# [WORK REQUIRED]
Needed from the data below: all lines that contain the word "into".

# [PROVIDED MATERIAL]
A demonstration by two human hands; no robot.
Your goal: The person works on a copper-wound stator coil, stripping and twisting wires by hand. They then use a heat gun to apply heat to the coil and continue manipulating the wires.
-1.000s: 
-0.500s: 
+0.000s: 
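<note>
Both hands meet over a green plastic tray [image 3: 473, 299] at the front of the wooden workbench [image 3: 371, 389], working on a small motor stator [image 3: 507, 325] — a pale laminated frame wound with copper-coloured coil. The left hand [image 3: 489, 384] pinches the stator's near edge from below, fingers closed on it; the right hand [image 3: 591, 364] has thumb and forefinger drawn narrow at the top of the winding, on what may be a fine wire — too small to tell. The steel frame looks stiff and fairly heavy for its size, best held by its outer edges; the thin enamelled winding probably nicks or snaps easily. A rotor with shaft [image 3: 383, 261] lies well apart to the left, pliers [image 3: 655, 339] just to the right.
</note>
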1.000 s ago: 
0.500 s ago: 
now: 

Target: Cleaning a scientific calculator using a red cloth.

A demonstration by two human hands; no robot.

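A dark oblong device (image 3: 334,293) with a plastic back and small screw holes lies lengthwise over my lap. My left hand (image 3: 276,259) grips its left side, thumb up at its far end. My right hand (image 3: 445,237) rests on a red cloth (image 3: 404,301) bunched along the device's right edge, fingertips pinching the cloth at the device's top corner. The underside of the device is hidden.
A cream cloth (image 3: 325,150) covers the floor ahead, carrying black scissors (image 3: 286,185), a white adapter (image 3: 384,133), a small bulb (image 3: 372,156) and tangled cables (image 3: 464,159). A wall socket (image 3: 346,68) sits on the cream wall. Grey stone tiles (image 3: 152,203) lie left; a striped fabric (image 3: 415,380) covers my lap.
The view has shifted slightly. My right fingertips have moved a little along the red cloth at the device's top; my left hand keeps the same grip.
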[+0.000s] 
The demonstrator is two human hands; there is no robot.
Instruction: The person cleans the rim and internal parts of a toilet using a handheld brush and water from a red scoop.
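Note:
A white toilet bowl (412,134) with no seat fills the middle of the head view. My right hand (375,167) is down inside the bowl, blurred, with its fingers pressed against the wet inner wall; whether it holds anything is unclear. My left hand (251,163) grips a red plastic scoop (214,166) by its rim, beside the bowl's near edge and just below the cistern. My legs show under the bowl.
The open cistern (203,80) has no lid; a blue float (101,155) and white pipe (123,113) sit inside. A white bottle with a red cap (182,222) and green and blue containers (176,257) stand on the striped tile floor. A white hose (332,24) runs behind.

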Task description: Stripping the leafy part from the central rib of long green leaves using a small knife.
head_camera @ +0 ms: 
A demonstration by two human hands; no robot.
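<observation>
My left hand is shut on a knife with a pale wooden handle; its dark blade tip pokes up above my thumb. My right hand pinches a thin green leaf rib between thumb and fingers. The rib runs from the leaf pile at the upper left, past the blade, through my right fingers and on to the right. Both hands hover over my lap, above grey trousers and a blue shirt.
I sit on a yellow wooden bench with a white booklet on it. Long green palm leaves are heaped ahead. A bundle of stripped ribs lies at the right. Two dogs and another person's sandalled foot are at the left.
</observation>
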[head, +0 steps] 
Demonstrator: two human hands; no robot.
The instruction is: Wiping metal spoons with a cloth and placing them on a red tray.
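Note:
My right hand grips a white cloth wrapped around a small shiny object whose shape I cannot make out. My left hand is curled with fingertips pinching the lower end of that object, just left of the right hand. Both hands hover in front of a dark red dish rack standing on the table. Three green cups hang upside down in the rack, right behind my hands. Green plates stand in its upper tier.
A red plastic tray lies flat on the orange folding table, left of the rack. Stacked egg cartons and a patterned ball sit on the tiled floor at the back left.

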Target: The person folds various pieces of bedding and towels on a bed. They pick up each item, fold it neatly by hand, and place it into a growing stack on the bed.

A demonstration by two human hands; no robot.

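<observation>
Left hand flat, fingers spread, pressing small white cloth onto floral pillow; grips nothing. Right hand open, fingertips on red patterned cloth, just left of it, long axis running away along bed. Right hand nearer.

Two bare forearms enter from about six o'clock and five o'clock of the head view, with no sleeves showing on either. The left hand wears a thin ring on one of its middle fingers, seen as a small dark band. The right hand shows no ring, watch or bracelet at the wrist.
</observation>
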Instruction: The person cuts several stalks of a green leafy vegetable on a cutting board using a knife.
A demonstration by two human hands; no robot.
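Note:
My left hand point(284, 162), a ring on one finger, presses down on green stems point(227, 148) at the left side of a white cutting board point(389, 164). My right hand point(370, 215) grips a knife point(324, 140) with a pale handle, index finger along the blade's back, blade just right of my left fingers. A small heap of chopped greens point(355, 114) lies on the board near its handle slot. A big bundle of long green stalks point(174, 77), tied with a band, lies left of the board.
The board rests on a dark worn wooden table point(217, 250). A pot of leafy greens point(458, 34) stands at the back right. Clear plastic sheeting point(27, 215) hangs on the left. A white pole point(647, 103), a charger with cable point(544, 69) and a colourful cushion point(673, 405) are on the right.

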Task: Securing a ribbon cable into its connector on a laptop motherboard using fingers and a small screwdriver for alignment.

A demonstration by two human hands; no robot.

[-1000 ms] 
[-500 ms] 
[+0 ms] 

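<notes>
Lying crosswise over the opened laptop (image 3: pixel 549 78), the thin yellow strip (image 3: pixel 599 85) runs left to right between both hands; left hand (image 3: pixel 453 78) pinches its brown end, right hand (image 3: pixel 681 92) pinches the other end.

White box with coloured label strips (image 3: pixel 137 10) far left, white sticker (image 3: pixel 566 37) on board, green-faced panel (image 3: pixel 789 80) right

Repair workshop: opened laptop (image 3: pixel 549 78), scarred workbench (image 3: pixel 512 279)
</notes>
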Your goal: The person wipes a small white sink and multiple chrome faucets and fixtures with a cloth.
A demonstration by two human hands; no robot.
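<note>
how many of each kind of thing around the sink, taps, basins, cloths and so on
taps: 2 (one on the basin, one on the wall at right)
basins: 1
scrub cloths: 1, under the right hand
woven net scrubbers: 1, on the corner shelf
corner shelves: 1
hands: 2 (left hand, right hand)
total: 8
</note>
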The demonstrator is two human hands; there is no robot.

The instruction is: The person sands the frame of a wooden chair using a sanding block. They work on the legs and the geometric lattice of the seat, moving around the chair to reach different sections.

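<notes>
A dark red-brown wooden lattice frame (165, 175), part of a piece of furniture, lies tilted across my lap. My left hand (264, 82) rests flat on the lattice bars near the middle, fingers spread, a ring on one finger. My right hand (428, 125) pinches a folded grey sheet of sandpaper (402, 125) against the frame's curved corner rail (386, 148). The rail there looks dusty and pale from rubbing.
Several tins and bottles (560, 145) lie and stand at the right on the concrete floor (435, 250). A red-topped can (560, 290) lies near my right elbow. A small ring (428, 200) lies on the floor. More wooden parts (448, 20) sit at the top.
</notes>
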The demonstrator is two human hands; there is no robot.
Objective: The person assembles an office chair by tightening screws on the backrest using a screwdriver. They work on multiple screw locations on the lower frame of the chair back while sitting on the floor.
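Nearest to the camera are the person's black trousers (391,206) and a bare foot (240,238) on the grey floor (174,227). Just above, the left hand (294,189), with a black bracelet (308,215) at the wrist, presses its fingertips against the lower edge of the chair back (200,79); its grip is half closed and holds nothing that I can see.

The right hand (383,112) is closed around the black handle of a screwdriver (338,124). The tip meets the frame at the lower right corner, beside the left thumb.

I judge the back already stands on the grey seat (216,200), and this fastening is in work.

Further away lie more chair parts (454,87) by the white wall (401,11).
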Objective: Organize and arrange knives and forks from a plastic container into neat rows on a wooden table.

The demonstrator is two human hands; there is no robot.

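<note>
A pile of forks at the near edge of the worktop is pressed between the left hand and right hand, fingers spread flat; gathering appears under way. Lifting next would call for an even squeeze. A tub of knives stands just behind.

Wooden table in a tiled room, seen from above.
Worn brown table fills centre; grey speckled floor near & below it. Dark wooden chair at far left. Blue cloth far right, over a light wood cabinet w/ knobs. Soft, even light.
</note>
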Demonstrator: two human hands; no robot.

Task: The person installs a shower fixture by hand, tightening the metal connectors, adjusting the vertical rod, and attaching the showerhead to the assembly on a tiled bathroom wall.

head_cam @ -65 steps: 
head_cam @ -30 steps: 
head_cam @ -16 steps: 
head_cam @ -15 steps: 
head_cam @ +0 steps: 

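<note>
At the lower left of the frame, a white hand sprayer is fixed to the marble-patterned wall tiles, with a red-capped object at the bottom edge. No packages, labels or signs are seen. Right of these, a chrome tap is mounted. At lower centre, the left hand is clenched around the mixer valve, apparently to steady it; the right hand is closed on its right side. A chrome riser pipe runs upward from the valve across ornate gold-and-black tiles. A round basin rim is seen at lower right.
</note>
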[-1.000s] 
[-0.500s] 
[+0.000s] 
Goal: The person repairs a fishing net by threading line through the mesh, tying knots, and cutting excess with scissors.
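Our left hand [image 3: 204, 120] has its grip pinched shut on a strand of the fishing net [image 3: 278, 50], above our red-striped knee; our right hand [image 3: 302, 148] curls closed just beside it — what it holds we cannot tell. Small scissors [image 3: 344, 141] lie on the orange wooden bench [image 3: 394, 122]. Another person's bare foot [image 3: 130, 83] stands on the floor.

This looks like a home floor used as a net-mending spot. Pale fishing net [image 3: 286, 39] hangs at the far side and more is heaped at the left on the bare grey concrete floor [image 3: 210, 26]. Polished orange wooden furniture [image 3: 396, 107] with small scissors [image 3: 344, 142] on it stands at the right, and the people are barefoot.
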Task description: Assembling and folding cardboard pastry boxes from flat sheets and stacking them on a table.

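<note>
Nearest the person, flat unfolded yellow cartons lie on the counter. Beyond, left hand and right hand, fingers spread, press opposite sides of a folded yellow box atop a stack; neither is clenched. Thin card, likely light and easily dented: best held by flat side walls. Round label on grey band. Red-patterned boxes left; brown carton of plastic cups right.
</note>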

# [ANSWER FOR THIS EXERCISE]
Target: The person folds various pieces of bedding and towels on a bed. They pick up each item, fold it neatly by hand, and place it into a growing stack on the bed.
Task: Securing a ribbon cable into its connector on a laptop motherboard using fingers and a small screwdriver for alignment.
Objective: Organize and arrange knives and forks from a plastic container into neat rows on a wooden table.

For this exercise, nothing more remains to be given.